-- Task prompt --
The full listing, copied exactly and free of pictures, is the expected reply.

§

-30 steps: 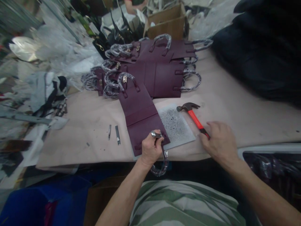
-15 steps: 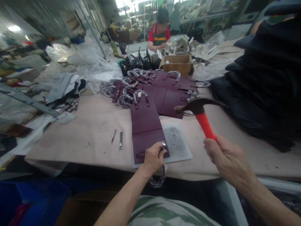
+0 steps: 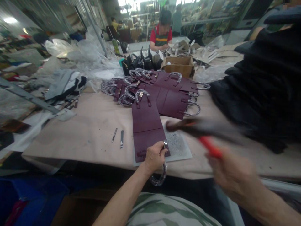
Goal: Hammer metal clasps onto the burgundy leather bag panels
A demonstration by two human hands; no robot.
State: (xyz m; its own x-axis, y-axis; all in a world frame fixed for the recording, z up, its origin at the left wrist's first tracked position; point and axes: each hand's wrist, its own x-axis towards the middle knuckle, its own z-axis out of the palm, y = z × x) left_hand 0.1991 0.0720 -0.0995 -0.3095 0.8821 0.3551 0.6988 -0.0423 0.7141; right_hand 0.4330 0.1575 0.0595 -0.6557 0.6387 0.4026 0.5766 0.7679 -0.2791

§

-- Answer to this problem --
-30 steps: 
-15 steps: 
+0 steps: 
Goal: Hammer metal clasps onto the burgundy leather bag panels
A demonstration by two human hands; no robot.
State: (xyz m; its own x-axis, y-axis; all in a world frame fixed for the recording, z up, its origin at the left wrist's first tracked position; point and axes: each hand's wrist, its own x-axis towards the middle knuckle, its own z-axis out of the palm, y = z × x) left_hand 0.1991 0.0720 -0.0995 -0.3095 0.8821 0.3551 0.6988 -0.0423 0.7141; right_hand 0.4330 0.1575 0.0595 -0.6557 0.6387 0.4026 0.5766 0.7679 -0.2791

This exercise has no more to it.